:: Required work ::
Say, as a bare number, how many lines of the listing hold "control".

:: Data under study ::
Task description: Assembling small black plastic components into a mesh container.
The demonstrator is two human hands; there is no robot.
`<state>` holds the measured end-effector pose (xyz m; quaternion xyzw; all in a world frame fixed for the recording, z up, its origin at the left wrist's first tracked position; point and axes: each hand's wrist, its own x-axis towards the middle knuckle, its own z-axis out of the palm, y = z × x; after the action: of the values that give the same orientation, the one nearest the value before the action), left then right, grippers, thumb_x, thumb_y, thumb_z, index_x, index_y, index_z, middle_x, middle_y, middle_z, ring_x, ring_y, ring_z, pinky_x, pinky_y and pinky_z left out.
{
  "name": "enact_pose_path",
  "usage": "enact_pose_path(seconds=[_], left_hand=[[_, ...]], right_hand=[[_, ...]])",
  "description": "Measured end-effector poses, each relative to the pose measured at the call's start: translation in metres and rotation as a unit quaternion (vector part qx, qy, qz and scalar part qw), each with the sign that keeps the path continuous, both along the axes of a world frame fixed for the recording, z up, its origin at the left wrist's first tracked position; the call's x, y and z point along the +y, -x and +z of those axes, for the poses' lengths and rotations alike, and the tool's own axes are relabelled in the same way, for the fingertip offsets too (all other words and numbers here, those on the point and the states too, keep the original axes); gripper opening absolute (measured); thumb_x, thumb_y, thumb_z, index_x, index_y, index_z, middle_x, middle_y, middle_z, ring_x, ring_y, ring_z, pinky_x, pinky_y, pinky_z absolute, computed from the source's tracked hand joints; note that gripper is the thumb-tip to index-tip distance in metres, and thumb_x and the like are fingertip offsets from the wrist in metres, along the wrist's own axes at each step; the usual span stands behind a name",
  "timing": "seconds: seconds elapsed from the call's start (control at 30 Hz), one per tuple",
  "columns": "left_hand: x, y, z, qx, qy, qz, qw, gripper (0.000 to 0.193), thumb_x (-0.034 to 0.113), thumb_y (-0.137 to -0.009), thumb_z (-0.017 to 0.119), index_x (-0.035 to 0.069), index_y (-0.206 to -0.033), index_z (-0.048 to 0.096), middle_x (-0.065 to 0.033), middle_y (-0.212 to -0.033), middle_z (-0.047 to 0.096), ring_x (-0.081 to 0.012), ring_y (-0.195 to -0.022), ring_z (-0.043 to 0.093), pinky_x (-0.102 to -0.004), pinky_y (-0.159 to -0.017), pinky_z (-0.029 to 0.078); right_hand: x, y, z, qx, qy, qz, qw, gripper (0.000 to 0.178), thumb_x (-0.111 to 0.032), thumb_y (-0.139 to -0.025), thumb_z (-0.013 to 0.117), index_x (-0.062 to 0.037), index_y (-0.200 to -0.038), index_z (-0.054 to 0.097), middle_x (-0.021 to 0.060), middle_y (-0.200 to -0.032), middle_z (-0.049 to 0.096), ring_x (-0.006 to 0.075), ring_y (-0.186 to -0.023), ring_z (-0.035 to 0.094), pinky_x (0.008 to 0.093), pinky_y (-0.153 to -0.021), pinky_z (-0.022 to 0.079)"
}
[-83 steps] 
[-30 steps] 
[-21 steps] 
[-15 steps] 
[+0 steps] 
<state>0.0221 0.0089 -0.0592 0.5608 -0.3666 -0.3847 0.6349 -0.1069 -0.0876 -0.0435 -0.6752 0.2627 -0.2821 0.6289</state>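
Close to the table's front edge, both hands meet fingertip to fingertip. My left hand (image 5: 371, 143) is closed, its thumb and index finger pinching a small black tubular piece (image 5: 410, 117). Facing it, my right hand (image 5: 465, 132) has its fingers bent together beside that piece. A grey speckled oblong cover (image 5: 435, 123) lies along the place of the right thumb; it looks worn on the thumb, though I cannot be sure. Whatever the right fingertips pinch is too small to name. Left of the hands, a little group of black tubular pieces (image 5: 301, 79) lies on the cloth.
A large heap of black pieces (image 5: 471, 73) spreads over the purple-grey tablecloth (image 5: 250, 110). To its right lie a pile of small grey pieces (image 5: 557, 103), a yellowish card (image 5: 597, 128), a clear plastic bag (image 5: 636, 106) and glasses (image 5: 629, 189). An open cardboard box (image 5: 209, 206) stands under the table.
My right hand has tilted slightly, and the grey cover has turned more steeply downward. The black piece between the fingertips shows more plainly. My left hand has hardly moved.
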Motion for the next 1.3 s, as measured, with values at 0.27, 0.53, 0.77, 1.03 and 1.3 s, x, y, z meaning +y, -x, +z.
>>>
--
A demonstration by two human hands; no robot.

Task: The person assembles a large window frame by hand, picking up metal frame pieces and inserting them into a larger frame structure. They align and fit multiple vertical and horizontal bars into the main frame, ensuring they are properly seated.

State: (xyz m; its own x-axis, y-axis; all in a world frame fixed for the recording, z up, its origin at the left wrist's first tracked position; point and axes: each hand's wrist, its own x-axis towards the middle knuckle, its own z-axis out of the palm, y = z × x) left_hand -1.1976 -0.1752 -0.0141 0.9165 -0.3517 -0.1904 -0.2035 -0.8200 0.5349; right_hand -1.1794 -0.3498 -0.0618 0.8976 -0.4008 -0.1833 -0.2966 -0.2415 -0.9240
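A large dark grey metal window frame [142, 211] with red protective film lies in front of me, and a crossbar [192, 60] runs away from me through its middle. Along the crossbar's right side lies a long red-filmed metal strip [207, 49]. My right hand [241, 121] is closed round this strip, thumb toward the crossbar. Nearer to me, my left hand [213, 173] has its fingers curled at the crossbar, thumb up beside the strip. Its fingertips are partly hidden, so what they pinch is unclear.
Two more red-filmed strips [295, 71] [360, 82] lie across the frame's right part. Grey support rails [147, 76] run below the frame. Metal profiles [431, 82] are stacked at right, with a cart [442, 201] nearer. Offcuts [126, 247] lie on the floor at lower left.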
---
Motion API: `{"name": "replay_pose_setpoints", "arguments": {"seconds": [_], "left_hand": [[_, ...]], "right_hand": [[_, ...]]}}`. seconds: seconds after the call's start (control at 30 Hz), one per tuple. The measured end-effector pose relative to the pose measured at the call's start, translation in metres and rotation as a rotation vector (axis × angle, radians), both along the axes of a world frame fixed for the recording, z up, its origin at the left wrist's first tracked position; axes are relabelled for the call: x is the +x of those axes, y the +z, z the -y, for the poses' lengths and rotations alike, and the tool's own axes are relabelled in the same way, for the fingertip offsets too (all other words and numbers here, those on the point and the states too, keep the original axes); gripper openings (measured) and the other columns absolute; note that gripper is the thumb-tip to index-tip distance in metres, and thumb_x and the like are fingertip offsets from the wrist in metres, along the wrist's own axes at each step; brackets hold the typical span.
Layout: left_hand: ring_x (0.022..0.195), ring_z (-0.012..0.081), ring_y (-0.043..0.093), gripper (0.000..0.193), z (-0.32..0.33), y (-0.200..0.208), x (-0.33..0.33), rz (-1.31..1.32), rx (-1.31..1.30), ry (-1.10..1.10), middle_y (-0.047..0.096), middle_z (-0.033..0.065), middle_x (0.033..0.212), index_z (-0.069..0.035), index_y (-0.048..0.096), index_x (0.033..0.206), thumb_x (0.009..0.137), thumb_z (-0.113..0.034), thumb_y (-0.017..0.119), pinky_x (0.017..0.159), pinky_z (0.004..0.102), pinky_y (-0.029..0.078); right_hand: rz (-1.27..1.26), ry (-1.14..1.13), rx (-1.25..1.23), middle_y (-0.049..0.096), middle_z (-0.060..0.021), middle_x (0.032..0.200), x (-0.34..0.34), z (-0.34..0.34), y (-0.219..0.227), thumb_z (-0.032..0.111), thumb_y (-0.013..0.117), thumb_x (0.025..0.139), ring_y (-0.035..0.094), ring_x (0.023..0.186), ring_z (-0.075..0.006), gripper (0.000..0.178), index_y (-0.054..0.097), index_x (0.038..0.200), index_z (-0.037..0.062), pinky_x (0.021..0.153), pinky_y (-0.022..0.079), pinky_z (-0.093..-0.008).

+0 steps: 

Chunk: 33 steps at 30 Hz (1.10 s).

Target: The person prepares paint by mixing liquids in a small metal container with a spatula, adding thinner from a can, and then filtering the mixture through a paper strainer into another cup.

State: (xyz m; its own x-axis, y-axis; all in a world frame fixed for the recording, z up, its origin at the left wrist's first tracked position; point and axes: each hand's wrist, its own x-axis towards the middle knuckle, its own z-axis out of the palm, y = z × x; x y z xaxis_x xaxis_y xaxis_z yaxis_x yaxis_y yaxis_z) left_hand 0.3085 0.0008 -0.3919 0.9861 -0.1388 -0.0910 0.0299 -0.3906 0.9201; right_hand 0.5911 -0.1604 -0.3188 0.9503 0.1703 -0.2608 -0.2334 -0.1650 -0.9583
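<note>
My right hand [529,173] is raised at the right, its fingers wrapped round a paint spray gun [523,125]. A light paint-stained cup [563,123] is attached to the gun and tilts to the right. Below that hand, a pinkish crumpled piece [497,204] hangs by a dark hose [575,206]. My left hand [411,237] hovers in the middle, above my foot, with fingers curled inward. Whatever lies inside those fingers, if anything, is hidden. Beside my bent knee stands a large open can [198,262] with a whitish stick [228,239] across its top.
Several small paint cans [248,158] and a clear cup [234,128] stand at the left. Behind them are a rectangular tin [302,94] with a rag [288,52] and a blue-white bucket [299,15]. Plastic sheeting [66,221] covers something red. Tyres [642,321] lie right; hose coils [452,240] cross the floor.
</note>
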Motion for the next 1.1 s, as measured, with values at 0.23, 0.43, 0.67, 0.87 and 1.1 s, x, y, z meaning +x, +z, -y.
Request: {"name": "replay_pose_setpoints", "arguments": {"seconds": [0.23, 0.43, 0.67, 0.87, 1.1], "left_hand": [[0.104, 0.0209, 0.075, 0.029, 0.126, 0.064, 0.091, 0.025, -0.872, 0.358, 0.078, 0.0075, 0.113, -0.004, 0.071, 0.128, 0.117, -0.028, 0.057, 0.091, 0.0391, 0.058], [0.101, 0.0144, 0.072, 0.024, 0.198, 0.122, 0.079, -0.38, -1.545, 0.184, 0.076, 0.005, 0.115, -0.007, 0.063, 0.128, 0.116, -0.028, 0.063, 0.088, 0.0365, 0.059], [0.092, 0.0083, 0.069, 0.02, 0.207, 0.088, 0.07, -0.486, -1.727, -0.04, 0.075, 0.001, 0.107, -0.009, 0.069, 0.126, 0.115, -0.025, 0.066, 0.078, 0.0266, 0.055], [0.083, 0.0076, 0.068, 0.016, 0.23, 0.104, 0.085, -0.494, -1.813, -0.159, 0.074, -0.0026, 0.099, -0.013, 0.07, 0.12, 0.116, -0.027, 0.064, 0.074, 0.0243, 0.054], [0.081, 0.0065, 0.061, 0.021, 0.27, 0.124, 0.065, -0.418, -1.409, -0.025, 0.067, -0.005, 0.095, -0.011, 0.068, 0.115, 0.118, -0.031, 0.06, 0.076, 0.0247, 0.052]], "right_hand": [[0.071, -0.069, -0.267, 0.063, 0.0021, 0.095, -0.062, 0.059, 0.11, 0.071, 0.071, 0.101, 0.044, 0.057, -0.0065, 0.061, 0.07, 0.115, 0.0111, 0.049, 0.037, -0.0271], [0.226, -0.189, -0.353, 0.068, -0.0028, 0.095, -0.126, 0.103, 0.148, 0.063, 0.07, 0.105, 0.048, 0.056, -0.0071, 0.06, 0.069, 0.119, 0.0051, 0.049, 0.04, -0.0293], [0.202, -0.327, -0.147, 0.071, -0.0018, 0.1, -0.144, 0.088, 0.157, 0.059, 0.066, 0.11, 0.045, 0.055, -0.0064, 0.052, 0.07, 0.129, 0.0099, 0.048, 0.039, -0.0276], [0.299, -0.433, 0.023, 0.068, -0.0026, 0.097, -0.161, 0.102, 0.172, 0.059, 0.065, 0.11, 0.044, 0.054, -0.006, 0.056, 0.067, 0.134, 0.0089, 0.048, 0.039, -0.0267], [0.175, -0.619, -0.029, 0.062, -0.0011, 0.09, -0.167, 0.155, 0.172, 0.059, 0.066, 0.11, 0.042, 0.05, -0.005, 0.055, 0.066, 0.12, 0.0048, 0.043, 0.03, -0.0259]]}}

:: Task output ::
2